La natura torna ad Arte
…………..(perchè non è ancora la fine del mondo…)
di Monica N. Mantelli e Ippolito A. Ostellino
It’s not the end of the world. “Non è la fine del mondo”, cita il claim di Artissima19, la fiera d’arte che si è appena conclusa all’Oval di Torino.
E visitandola si scopre che il contenuto giustifica la speranza implicita nel titolo.
Nella kermesse pedemontana delle avanguardie 2012, una buona parte del linguaggio fotografico, pittorico, scultoreo, video e installativo è tornato a piene mani sul tema cosiddetto “tradizionale” della Natura, del rurale e del verde.
La proposta espositiva neodiretta da Sarah Cosulich Canarutto non avrà forse colpito i cultori del “cutting edge” contemporaneo, ma di sicuro ha rincuorato chi cercava rifugio in una visione più green e sensibile all’ormai difficile equilibrio sociale tra uomo e a ambiente.

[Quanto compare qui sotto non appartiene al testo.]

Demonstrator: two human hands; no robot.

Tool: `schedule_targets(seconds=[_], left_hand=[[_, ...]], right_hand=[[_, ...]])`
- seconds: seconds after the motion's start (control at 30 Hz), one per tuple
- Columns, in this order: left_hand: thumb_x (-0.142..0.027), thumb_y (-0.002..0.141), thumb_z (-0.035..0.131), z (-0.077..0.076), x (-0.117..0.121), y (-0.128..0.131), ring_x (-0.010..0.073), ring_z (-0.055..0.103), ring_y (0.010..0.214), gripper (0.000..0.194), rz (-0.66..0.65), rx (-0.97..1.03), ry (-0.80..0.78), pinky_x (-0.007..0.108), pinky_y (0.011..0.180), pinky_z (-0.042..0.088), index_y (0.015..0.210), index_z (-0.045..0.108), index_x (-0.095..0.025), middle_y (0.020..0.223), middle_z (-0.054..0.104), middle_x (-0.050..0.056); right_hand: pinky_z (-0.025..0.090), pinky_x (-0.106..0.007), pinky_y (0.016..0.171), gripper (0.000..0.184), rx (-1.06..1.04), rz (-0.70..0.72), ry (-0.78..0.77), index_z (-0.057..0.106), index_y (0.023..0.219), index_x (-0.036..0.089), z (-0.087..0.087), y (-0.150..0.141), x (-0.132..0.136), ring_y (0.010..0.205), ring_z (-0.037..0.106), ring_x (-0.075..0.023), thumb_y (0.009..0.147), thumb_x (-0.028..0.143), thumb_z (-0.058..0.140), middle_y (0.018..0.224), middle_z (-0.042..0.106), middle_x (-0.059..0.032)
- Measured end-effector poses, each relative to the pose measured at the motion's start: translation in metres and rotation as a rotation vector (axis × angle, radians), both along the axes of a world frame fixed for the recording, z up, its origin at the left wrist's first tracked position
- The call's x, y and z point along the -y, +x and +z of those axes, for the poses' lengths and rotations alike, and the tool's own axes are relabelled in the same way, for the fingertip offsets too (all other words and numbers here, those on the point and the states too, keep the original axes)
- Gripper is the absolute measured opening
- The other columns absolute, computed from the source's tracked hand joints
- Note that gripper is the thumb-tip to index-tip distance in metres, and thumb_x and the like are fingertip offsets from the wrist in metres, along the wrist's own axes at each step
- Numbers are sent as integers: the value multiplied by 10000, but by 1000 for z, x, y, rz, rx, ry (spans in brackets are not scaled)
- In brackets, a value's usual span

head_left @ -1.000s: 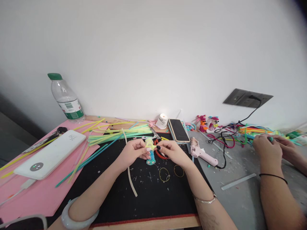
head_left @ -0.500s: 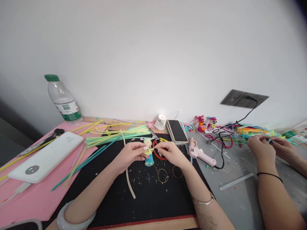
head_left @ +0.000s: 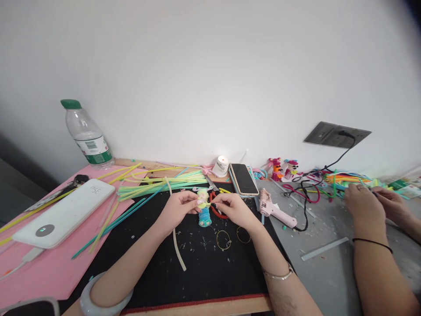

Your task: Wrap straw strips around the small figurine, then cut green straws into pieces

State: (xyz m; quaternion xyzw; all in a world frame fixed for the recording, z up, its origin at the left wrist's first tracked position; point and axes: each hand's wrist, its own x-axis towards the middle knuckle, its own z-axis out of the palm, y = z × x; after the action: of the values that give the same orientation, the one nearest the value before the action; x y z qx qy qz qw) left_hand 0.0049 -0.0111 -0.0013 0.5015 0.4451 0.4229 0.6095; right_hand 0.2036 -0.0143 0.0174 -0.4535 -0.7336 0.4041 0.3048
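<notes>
While L hand (head_left: 180, 205) pinches the lil yellow-blue fuzzy doll (head_left: 204, 215) btwn thumb & fingers, R hand (head_left: 233, 208) nips it from the other side, doll's over the blk mat (head_left: 210, 276) btw.

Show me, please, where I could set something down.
Mostly bare: black mat between the person's forearms and red hem; grey worktop between translucent stick and co-worker's forearm. Crowded: around the phone, glue gun and fuzzy stems.

Your figure (head_left: 204, 216) looks fuzzy and matt, the black mat (head_left: 197, 272) beneath like dull cloth; the far-left bottle (head_left: 88, 131) is clear, glossy plastic.
</notes>
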Motion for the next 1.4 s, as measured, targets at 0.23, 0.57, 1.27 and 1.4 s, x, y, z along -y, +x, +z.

Palesi i riferimenti – alquanto armarcord – di tributo alla bellezza dei paesaggi o di denuncia al trattamento del territorio, oppure sul rapporto società – natura. Con quest’ultima che finalmente invade l’habitat umano o si rivale sull’artefatto antropizzato.
Troneggiano gigantografie di interni di case dove – tra arazzi d’epoca e oggetti di design di ultima generazione (e assenza di qualsiasi traccia umana), tornano a farla da padroni cervi, aironi cenerini, lepri e passerotti. Seppur immobili. Congelati si direbbe.

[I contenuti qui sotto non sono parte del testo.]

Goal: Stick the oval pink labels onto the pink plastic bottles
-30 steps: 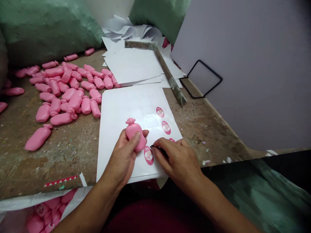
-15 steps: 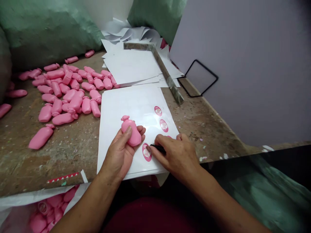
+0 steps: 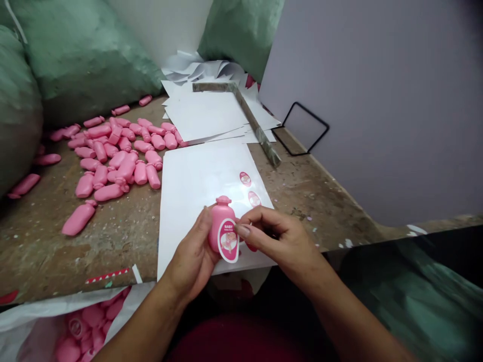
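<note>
My left hand [image 3: 196, 259] is wrapped round a small pink plastic bottle [image 3: 216, 216], held upright over the sticker sheet [image 3: 188, 186]. Against the bottle's front lies an oval pink and white sticker [image 3: 228, 240] printed "BABY". My right hand [image 3: 275, 234] is closed, with thumb and forefinger pinching the sticker's right edge. Whether the sticker is stuck flat all over I cannot tell. Its other fingers are curled, and their inside is hidden. A few more oval stickers [image 3: 254, 198] remain on the sheet's right side, one of them partly behind the right hand.
Many pink bottles [image 3: 126, 166] lie heaped on the worn table [image 3: 124, 239] at left. A plastic bag [image 3: 37, 319] of labelled bottles hangs at the front edge. Behind are loose papers [image 3: 206, 115] under an angled metal bar [image 3: 256, 125], a black wire frame [image 3: 319, 118] and green sacks [image 3: 90, 65].
An oval sticker has left the sheet and is now at the bottle's front, between both hands. The bottle moved right and turned upright. The black tool in my right hand no longer shows.
</note>
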A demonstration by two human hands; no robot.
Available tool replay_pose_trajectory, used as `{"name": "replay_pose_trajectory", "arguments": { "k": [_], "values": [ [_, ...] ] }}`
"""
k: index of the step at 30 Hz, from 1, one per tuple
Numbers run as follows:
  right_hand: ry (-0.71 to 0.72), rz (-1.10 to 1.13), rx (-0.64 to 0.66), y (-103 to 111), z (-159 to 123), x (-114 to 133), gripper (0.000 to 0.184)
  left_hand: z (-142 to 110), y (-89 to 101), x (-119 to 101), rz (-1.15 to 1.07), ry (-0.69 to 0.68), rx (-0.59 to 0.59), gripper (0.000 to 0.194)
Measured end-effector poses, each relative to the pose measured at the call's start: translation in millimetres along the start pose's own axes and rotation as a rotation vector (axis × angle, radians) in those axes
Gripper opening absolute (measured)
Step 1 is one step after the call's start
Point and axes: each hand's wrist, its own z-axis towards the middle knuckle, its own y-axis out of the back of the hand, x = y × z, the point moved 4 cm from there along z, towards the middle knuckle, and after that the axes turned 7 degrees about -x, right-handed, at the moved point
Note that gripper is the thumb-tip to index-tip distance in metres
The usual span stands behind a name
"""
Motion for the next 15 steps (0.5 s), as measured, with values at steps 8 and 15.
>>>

Si susseguono lunghi tronchi d’ albero e radici deposte funerariamente su lettiere di terra, quasi pronte ad essere celebrate post mortem. Zappe, vanghe e rastrelli con il manico a radice rivolta verso il cielo fanno il verso al design organico del passato. Alberi striminziti come bambini del Biafra si impalano su sterili basi di mattone urlando silenziosi il loro dissenso.

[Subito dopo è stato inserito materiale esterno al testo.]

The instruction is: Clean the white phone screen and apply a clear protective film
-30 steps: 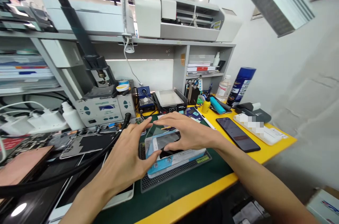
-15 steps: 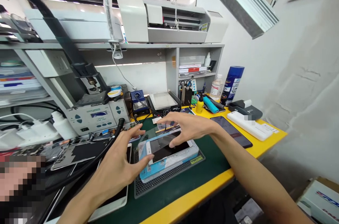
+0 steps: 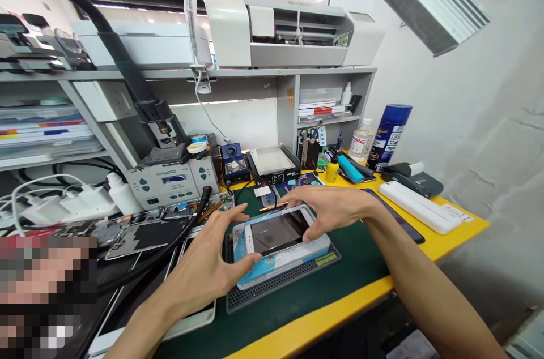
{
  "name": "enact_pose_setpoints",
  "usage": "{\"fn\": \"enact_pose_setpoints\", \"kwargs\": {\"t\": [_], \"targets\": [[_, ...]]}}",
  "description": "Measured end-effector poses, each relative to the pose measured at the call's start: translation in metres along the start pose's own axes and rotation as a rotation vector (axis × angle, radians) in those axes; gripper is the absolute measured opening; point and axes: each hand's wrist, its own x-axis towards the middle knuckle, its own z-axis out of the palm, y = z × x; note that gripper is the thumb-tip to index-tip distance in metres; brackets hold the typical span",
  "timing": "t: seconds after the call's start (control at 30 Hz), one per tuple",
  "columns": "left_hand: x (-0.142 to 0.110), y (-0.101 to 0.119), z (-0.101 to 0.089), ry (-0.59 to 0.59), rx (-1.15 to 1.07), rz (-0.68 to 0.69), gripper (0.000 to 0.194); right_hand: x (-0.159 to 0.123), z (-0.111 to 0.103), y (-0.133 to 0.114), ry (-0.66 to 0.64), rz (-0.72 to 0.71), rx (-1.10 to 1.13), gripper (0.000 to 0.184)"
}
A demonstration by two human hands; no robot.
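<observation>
Grip is wide open on left hand and right hand, thumbs by white phone's ends.

The white-framed phone with a black glass screen lies on a pale box patterned in light blue and white, above a dark grey mat with a fine mesh pattern and a yellow-green label. The surface is dark green in the middle and bright yellow along its edge; the tall cylindrical can is deep blue with white markings, the small squeeze bottle yellow.
</observation>
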Motion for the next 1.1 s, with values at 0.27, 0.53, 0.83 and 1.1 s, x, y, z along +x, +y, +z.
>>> {"fn": "enact_pose_setpoints", "kwargs": {"t": [0.27,0.53,0.83,1.1], "targets": [[-0.001,0.001,0.000,-0.024,-0.013,0.013,0.067,-0.001,0.003,0.000,-0.057,0.065,-0.092,0.083],[-0.002,-0.001,0.003,-0.073,-0.042,-0.025,0.071,-0.003,0.006,0.001,-0.040,0.106,-0.114,0.076],[0.003,0.009,-0.005,-0.161,-0.084,-0.078,0.071,-0.003,0.004,-0.007,-0.048,0.158,-0.128,0.069],[0.003,0.018,-0.013,-0.244,-0.103,-0.147,0.074,-0.004,0.002,-0.009,-0.116,0.189,-0.166,0.074]]}}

Rigorosi scatti in bianco e nero mostrano l’orgoglio di vedute alberate e vertiginose cadute alpestri ad effetto tridimensionale mentre disegni di querce secolari sezionate in ordinati blocchi formato A4, indicano che ormai si può godere solo più di una porzione sempre più piccola e omologata di “verde”.
Oppure ancora, una minimale installazione a muro con poeticissime foglie caduche, parzialmente ricoperte da una preziosa lamina d’oro fanno da sentiero a un trittico pittorico di coloratissimi fiori kitsch – degno contro altare di un generoso mazzo di rose rosse che censura un pube.
Un insieme di riferimenti che tornano a una Natura vera, fatta di cortecce, fibre, tessuti e corpi. Quindi a quella componente alla quale guardare per superare il baratro anticipato per il 21 dicembre prossimo dalle culture sudamericane.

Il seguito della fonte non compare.